Look through the entries and count each line that includes the string "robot". Reply with the number alone.

[Collected data]
☆ ☆ ☆

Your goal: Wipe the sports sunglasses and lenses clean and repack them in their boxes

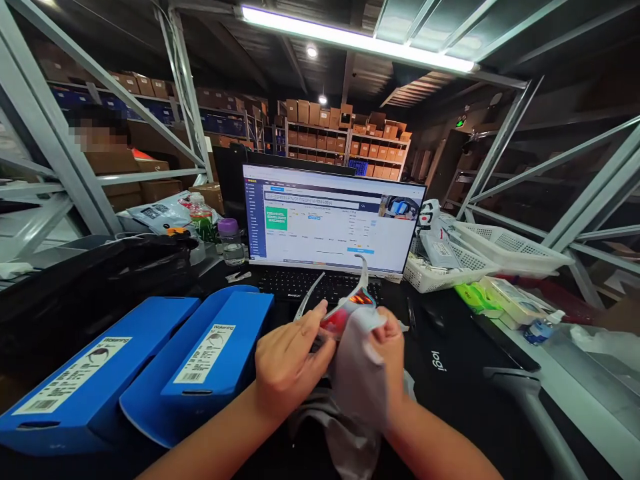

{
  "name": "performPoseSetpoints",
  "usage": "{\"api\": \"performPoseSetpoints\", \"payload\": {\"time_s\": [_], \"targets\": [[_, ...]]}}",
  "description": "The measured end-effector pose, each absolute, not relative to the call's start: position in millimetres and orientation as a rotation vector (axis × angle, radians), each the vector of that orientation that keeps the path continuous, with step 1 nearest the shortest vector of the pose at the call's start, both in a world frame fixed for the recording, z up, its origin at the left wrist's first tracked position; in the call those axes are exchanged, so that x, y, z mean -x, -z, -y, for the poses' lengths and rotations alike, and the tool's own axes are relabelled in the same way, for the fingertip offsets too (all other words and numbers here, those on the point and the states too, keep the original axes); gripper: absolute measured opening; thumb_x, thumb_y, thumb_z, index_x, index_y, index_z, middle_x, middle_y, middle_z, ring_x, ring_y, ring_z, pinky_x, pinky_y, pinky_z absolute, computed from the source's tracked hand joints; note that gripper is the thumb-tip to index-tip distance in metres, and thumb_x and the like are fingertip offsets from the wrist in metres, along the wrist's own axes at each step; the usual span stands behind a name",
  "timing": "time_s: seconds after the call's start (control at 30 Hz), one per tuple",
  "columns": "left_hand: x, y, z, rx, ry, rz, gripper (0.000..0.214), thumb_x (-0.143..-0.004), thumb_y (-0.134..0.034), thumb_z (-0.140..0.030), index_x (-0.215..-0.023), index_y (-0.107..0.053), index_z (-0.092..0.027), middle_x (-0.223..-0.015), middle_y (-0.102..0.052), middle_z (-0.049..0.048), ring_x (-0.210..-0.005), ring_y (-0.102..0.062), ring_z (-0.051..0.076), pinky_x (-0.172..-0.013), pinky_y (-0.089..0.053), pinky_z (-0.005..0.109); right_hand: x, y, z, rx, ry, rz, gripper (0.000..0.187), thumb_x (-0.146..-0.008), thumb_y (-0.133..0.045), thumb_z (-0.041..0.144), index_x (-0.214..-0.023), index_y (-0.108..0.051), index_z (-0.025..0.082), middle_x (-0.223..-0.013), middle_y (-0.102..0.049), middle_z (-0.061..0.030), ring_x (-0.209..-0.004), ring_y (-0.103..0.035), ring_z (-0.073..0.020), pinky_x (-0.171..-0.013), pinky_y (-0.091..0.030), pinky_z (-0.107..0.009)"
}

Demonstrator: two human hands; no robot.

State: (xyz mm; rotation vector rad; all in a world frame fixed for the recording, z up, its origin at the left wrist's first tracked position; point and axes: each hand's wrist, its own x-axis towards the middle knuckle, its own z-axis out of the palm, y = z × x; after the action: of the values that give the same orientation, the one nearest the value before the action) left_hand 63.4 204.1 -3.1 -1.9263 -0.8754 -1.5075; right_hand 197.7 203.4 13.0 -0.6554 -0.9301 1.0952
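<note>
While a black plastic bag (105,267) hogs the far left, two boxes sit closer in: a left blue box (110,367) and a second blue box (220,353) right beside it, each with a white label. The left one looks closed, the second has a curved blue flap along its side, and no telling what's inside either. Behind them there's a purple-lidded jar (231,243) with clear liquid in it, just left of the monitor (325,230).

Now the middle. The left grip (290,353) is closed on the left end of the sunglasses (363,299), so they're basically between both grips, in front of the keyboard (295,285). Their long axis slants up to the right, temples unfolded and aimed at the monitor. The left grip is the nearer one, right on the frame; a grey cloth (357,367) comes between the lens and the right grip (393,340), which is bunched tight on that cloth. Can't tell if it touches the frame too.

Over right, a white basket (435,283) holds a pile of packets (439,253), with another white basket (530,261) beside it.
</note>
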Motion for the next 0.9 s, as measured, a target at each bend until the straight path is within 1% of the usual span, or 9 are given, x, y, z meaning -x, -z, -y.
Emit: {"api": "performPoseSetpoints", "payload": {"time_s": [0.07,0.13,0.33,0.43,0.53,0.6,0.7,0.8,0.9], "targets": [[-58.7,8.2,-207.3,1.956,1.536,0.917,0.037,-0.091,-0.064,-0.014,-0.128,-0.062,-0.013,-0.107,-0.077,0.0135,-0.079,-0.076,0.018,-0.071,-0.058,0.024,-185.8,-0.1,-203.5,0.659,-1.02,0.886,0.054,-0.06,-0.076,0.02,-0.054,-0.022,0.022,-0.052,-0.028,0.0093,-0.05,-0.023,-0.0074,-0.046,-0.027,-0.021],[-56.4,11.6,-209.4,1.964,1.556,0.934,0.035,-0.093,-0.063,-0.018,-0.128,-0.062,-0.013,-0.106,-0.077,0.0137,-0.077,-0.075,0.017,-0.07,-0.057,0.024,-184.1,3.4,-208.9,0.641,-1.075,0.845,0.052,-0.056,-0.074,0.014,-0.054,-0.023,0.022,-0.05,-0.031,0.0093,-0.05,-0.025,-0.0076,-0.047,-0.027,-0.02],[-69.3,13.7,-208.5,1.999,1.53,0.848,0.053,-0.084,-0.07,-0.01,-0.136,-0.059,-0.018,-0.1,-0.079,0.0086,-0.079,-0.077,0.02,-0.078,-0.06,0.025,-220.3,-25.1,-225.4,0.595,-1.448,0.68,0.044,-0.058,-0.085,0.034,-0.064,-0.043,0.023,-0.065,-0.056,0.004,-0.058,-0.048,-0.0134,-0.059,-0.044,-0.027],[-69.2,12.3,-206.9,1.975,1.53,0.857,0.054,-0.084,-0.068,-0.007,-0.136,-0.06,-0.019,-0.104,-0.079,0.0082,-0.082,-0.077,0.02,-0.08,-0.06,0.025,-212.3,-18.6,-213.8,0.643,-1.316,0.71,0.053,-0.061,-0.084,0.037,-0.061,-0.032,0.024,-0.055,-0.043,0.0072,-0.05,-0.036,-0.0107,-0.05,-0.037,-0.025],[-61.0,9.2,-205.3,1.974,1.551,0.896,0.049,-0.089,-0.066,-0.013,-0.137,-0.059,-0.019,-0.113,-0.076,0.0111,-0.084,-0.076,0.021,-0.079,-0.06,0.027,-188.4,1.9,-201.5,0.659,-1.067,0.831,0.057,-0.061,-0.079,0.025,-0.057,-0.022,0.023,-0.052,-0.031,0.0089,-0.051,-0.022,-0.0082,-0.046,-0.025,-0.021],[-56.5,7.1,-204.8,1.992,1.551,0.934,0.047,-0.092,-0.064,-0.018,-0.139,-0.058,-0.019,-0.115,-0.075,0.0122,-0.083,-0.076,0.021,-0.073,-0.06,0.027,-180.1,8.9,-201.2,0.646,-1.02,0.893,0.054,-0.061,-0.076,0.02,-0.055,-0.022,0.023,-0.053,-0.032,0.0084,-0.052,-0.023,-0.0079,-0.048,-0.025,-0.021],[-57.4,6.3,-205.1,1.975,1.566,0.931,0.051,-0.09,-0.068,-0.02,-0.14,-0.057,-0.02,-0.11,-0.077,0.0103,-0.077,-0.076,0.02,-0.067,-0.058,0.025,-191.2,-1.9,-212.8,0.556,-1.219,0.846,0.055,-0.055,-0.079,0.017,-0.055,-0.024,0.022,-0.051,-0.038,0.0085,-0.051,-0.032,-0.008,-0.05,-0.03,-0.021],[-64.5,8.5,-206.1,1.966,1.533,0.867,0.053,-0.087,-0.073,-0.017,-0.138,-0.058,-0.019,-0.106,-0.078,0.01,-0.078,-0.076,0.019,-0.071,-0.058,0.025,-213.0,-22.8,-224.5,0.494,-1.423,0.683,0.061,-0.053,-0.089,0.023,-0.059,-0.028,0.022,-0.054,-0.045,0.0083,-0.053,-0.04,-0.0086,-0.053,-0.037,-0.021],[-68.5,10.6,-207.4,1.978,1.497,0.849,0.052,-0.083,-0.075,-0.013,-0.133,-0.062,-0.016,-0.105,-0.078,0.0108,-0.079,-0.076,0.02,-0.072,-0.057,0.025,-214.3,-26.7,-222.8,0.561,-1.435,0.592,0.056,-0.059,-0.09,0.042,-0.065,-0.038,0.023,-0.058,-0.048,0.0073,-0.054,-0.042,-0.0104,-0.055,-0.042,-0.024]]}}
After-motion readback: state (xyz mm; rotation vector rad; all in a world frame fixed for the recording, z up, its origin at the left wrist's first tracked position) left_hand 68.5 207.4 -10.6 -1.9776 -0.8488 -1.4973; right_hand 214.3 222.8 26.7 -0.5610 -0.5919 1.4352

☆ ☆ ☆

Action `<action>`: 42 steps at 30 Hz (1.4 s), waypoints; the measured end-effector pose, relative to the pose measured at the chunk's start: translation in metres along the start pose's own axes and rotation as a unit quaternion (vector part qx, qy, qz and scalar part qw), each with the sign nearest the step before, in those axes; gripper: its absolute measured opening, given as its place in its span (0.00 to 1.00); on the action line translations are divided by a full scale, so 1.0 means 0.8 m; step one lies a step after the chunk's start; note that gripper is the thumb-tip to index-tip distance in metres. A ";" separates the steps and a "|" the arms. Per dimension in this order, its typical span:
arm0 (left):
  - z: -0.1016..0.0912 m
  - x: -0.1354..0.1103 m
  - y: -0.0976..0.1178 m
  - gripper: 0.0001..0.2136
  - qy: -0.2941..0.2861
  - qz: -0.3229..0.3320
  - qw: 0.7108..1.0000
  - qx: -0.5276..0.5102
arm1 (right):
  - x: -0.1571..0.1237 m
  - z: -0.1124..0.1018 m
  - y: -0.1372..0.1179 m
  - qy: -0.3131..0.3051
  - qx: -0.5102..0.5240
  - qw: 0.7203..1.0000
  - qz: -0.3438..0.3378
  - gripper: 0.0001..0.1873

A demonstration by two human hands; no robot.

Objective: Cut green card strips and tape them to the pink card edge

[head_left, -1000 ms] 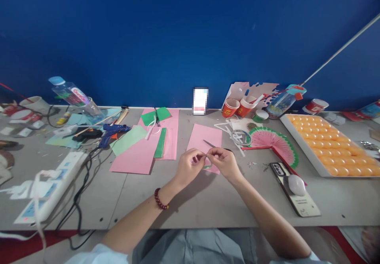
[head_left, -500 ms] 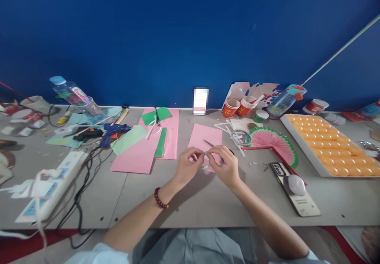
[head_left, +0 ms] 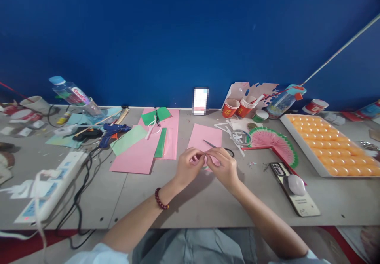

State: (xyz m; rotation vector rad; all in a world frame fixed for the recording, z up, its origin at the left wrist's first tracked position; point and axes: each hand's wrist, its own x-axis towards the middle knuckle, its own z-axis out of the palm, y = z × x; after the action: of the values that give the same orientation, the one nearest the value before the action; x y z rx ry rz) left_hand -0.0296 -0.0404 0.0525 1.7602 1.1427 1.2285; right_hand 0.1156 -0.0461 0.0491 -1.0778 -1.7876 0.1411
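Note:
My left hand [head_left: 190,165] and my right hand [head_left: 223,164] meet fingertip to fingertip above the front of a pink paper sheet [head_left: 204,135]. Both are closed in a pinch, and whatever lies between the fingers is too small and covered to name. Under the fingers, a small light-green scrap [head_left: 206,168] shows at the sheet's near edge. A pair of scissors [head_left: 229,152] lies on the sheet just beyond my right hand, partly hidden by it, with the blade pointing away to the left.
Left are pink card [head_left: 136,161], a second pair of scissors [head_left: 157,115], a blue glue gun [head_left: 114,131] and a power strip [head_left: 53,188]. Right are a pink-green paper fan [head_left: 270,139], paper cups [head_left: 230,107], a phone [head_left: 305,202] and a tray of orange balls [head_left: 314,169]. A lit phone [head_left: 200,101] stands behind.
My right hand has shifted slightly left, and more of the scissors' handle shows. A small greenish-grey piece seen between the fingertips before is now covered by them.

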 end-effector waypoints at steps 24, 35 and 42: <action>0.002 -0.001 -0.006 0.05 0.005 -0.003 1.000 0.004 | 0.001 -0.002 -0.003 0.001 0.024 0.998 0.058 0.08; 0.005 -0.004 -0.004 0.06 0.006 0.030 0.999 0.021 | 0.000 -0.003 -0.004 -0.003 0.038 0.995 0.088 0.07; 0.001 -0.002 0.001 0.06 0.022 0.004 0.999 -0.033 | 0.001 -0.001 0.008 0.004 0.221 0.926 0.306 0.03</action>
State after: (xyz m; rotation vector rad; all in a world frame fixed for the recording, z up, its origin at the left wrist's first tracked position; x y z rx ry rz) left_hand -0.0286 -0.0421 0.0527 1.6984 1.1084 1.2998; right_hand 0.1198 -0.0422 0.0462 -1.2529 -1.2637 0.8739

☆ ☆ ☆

Output below – 2